Menurut dia, dengan cadev Indonesia pada September 2023 hanya mencapai USD128 miliar, dan merupakan posisi terendah dalam tujuh tahun terakhir. Sebab, pada Agustus 2021, IMF memberikan Special Drawing Rights (SDR) sebesar USD4,46 miliar SDR, setara dengan USD6,5 miliar.
 
Pemberian SDR oleh IMF ini, menurutnya, tidak terkait dengan kinerja transaksi internasional yang biasa, tetapi secara akuntansi dicatat sebagai utang BI kepada IMF dan masuk dalam statistik Utang Luar Negeri (ULN) Indonesia.
 
Ekonom senior Didin S Damanhuri memandang kinerja nilai tukar rupiah yang mendekati Rp16 ribu per USD, merupakan hal yang terjadi bersamaan dengan pelemahan mata uang di negara-negara lain.
 
Namun, pelemahan rupiah bisa berdampak pada kelompok masyarakat bawah terkait dengan penurunan daya beli, akan produk-produk berbahan baku impor yang naik harganya.
 
Risikonya, apabila harga-harga naik, bisa merambat pada inflasi volatile food, meski masih terkendali pada 3,6 persen (yoy) di September 2023, masih di rentang sasaran Tim Pengendalian Inflasi Pusat (TPIP) yakni pada kisaran tiga sampai lima persen.
 
Didin juga menyoroti kondisi Indonesia yang menghadapi tahun politik.

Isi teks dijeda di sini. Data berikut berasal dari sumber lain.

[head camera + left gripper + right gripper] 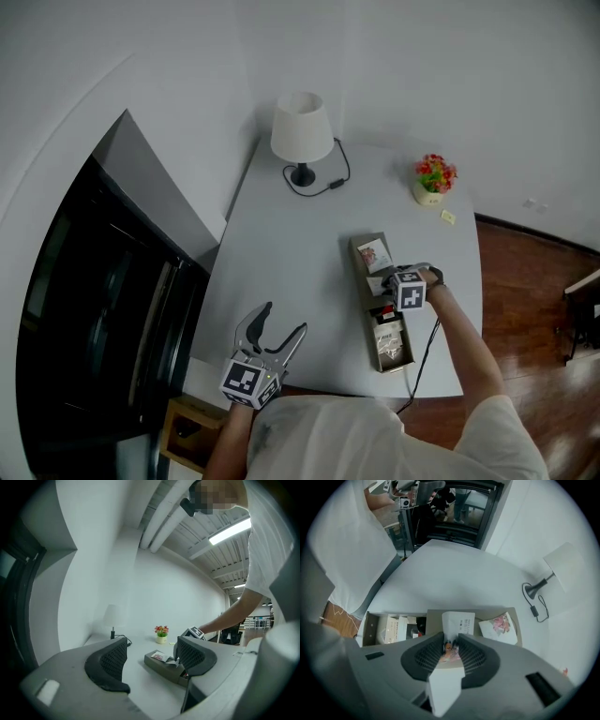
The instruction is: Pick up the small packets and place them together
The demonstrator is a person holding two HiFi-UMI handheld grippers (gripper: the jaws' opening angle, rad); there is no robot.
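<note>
My right gripper [451,643] is shut on a small white packet [458,622], which stands up between its pads over the long grey tray [435,616]. A second packet with a pink print [500,625] lies flat in the tray's far end. In the head view the right gripper [392,281] is over the middle of the tray [360,246], with the pink-print packet [373,253] beyond it. The tray's near compartment [389,342] holds more packets. My left gripper [284,319] hovers open and empty above the table's front left part. In its own view the left gripper [150,657] points toward the tray [161,663].
A white table lamp [302,131] with a black cable stands at the table's back. A small flower pot [433,178] and a yellow scrap [448,217] sit at the back right. A dark cabinet [84,309] lines the left side.
</note>
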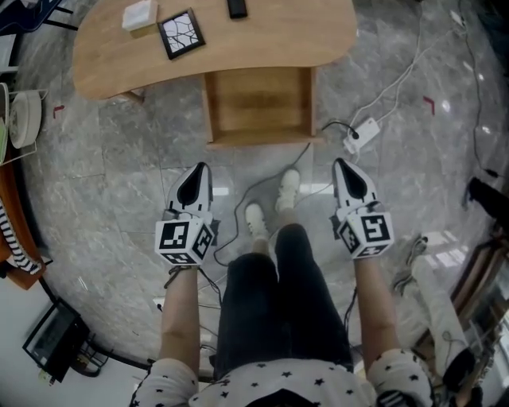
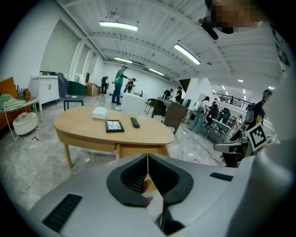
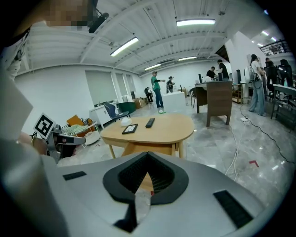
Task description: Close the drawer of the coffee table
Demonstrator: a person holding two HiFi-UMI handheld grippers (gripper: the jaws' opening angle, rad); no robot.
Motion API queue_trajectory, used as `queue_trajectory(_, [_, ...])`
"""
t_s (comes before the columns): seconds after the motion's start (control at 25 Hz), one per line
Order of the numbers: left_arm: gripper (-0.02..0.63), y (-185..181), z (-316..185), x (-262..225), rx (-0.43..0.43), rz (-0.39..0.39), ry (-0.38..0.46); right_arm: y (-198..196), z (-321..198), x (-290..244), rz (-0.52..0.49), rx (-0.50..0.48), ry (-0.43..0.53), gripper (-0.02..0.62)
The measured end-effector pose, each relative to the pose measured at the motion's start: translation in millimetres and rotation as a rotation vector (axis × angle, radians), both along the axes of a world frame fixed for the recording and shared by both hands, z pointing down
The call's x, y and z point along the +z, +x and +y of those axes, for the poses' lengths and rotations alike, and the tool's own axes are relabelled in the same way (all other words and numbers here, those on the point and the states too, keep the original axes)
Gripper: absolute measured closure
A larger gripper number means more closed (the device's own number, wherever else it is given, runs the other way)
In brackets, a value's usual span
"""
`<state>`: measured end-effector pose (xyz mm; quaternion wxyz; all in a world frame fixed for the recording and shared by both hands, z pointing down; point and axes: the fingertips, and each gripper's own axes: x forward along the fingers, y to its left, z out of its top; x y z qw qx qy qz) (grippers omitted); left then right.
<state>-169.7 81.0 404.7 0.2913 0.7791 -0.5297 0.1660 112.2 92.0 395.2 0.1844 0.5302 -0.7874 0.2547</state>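
While the light-wood box drawer (image 1: 258, 103) is sitting pulled out of the oval wooden coffee table (image 1: 326, 36), upper centre, left gripper (image 1: 202, 166) and right gripper (image 1: 339, 162) are hovering closed, empty. Likely rigid, sliding lightly; I'm favouring a push mid front panel (image 1: 258, 137).

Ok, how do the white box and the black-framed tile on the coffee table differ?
The white box is plain and blocky; the black-framed tile is flat with a crackled pattern. The box sits further left in the head view, the tile nearer the open drawer. Both rest on the tabletop.
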Motion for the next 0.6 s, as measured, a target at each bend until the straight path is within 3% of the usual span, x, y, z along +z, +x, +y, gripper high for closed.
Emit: queue_trajectory(0.6, [0.594, -11.1, 4.4, 116.9, -0.056, 0.010, -0.125, 19.3, -10.5, 122.2, 0.044, 0.017, -0.100, 0.588])
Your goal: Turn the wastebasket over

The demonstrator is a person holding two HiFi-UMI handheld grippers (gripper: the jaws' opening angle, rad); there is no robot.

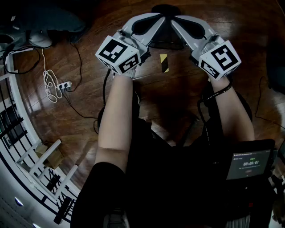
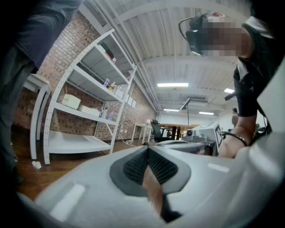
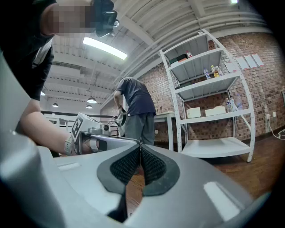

Dia mencatat ada tanda-tanda ketidakdemokratisan dalam proses politik, terutama dalam konteks Keputusan Mahkamah Konstitusi (MK) yang kontroversial.
 
Situasi tersebut, berpotensi untuk memicu gejolak sosial dan politik. Ini dapat menjadi faktor yang tidak kondusif untuk ekonomi Indonesia, dan mempengaruhi sentimen investor. "Situasi politik ini tentu sangat berakibat terhadap kondisi perekonomian," tutur Didin.